* _Work instruction_:
Return each line below exactly as it reads, and omit any image in it.

* _Recorded data_:
BEGIN
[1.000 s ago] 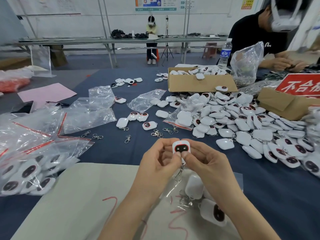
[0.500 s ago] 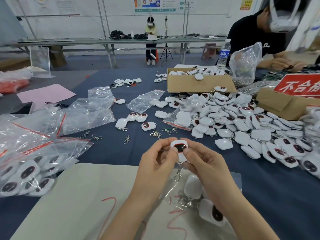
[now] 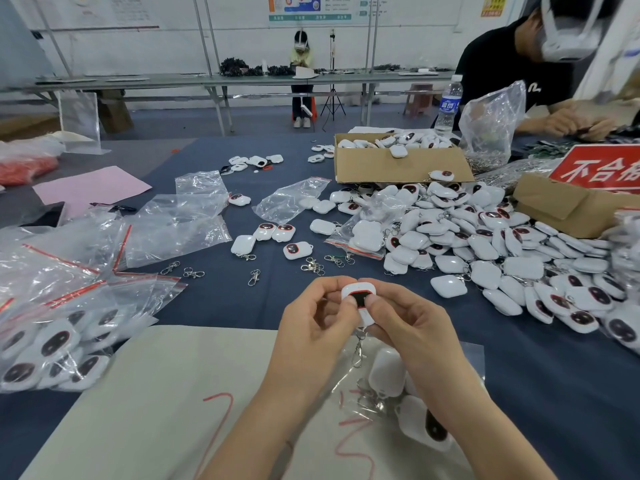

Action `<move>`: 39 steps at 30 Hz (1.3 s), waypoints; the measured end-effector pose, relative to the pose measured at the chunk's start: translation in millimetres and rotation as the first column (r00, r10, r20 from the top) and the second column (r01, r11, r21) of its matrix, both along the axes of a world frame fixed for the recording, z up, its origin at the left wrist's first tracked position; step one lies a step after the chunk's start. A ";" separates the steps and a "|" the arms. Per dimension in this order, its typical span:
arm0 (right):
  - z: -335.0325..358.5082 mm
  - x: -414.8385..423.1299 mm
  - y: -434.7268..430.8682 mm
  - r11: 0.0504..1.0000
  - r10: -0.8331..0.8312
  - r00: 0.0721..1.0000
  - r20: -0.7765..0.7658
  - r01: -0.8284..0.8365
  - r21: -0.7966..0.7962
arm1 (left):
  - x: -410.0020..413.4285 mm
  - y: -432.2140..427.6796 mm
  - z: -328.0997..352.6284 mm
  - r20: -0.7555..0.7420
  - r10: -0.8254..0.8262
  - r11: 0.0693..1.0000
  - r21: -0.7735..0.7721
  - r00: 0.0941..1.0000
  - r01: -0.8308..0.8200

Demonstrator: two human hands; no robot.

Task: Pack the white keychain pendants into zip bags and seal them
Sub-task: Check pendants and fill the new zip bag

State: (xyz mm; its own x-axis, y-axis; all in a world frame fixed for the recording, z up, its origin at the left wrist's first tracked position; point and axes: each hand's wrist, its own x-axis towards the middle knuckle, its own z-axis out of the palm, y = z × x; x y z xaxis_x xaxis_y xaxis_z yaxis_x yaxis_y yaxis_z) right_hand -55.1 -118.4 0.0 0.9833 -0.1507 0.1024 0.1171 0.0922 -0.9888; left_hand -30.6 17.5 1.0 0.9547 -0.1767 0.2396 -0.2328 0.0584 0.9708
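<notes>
Pendant [image 3: 358, 297] near centre, pinched by fingertips of my left hand [image 3: 311, 327] and right hand [image 3: 412, 327], above zip bag [image 3: 464, 355]. Clasp [image 3: 358, 351] dangles free. Risks I judge: clasp snags bag mouth; thumbs slip, drop into loose pile [image 3: 485, 244] right.

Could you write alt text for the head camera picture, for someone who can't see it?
A person's left hand and right hand pinch one white keychain pendant, its metal clip dangling, above a clear zip bag holding more pendants. A pile of loose pendants covers the blue table at right; filled bags lie at left.
</notes>
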 end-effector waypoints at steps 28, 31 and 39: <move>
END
* _Your response_:
[1.000 s ago] 
[0.500 s ago] 
[now] 

Action `<move>`: 39 steps at 30 Hz (1.3 s), waypoints; the measured end-effector pose, relative to the pose measured at the chunk's start: translation in millimetres and rotation as the first column (r00, r10, r20 from the top) and the second column (r01, r11, r21) of its matrix, both along the axes of a world frame fixed for the recording, z up, its origin at the left wrist's first tracked position; step one lies a step after the chunk's start. A ";" separates the steps and a "|" the arms. Per dimension in this order, its typical span:
arm0 (right):
  - z: -335.0325..358.5082 mm
  - x: -414.8385..423.1299 mm
  - y: -434.7268..430.8682 mm
  - r11: 0.0504..1.0000
  - r10: -0.8331..0.8312
  - r00: 0.0721..1.0000
  - r20: -0.7765..0.7658
  - r01: -0.8284..0.8365
  - r21: -0.7966..0.7962
arm1 (left):
  - x: -410.0020..413.4285 mm
  - y: -432.2140..427.6796 mm
  - z: -328.0997..352.6284 mm
  - r20: -0.7555..0.7420
  - r10: -0.8254..0.8262
  - r11: 0.0693..1.0000
  - r21: -0.7735..0.7721
  - r00: 0.0941..1.0000
  - r01: -0.8308..0.8200

Demonstrator: two human hands; no robot.

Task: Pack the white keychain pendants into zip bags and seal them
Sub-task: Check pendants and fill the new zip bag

State: (xyz mm; its own x-axis, y-axis; all in a world frame fixed for the recording, z up, its origin at the left wrist's first tracked position; point and axes: each hand's wrist, its own x-axis towards the middle knuckle, its own z-axis out of the palm, y = z × x; x y z xaxis_x xaxis_y xaxis_z yaxis_x yaxis_y yaxis_z) right_hand -55.1 -118.4 0.0 0.9833 -0.1507 0.1024 0.1171 0.0922 -0.9888; left_hand -30.6 17.5 1.0 0.9547 -0.1767 0.2396 -0.2328 0.0584 0.9708
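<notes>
Pendant [image 3: 358, 297] near centre, pinched by fingertips of my left hand [image 3: 311, 327] and right hand [image 3: 412, 327], above zip bag [image 3: 464, 355]. Clasp [image 3: 358, 351] dangles free. Risks I judge: clasp snags bag mouth; thumbs slip, drop into loose pile [image 3: 485, 244] right.

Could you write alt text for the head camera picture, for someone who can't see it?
A person's left hand and right hand pinch one white keychain pendant, its metal clip dangling, above a clear zip bag holding more pendants. A pile of loose pendants covers the blue table at right; filled bags lie at left.
</notes>
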 end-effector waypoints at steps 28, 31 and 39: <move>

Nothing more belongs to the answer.